*** INPUT DATA ***

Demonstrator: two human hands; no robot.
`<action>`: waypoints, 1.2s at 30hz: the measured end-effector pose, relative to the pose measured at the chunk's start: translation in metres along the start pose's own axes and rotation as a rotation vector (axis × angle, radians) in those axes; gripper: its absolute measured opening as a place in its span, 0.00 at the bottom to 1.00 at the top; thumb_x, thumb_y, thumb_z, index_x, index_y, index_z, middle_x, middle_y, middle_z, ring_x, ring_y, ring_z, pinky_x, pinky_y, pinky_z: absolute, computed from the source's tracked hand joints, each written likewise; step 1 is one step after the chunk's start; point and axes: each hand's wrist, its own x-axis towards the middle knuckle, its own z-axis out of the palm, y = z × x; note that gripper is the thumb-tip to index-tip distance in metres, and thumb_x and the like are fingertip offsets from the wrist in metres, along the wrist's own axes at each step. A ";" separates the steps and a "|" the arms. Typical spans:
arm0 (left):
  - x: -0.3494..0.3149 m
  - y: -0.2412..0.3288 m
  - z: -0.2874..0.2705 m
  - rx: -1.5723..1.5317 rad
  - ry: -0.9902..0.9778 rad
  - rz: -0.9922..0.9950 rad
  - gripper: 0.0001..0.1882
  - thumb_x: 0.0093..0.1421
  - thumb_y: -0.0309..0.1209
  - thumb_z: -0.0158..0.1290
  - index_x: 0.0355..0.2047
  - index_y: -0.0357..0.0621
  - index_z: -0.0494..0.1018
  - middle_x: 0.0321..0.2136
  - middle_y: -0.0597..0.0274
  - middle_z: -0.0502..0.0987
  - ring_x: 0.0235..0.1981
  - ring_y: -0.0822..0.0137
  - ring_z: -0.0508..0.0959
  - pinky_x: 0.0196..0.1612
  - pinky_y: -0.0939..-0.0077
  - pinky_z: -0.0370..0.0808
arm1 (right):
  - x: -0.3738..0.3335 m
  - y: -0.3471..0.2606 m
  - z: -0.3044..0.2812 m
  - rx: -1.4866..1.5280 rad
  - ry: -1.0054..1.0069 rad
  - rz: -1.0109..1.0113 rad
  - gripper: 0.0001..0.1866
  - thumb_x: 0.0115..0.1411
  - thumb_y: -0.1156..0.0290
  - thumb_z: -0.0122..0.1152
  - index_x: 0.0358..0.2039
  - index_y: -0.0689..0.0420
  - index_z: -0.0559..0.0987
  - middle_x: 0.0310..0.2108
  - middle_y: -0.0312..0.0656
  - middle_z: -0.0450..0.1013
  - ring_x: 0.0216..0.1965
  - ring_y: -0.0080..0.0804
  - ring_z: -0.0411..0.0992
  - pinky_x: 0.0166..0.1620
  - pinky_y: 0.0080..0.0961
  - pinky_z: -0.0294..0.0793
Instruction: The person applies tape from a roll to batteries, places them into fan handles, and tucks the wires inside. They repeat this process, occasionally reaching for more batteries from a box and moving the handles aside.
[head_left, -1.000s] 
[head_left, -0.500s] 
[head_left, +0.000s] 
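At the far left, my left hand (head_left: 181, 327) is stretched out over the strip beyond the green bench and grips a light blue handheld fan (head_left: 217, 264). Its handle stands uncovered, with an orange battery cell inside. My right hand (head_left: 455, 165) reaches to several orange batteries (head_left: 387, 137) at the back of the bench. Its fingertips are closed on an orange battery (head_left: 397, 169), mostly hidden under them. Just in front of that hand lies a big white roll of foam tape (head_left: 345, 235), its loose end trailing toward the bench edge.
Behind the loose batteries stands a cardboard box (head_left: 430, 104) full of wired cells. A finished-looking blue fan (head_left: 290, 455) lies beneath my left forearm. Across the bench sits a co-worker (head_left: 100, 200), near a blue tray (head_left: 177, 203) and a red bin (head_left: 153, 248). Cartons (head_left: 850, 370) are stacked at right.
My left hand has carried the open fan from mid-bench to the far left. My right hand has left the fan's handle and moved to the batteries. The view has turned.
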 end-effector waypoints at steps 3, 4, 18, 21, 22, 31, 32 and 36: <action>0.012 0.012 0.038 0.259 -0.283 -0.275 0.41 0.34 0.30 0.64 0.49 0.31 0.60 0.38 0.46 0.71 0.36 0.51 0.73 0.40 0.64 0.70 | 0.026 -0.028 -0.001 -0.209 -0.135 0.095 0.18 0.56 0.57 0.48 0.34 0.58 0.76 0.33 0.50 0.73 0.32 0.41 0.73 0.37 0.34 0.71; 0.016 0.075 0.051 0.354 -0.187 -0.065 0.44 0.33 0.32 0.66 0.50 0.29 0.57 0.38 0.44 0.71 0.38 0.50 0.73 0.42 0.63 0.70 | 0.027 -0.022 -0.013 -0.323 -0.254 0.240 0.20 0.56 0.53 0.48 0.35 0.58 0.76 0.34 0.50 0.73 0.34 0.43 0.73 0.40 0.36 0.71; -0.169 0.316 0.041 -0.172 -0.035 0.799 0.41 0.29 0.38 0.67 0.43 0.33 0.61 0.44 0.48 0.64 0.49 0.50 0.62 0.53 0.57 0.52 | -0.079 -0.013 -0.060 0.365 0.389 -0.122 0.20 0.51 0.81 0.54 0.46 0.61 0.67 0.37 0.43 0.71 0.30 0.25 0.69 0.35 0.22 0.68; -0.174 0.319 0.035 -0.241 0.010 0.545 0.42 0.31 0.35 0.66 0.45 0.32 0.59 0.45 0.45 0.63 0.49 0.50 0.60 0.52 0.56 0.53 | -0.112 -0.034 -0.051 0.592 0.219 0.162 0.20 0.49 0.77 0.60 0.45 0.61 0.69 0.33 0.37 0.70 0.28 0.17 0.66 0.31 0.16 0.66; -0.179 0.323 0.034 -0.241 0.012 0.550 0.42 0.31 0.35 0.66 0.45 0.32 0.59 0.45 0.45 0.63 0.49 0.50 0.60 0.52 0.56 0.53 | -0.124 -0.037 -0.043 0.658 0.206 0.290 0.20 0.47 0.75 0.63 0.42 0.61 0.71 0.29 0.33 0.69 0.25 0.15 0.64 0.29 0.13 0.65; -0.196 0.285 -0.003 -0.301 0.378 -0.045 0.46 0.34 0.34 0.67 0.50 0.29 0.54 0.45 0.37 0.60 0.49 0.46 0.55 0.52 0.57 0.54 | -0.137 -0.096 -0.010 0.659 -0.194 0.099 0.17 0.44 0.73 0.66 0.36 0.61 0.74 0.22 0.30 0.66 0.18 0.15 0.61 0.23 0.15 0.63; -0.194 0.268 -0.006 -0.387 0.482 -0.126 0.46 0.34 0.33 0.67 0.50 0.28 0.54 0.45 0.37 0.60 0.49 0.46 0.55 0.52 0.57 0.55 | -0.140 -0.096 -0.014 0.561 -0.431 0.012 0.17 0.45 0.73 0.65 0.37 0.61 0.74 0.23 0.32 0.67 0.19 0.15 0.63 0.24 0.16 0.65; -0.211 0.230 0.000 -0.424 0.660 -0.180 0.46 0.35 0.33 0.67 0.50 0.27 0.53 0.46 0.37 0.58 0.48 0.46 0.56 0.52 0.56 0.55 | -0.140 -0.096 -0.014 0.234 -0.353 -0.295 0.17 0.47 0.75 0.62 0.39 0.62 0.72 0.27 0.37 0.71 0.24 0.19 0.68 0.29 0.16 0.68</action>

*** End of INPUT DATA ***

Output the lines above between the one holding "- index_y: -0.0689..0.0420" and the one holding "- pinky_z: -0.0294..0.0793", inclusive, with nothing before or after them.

→ WRITTEN RESPONSE:
  - index_y: -0.0689..0.0420
  - index_z: -0.0559..0.0987
  - middle_x: 0.0310..0.2108
  - middle_y: -0.0312..0.0656
  - middle_z: -0.0450..0.1013
  - ring_x: 0.0216..0.1965
  - ring_y: -0.0080..0.0804
  - ring_z: -0.0411..0.0992
  - pinky_x: 0.0166..0.1620
  - pinky_y: 0.0080..0.0961
  - pinky_z: -0.0294..0.0793

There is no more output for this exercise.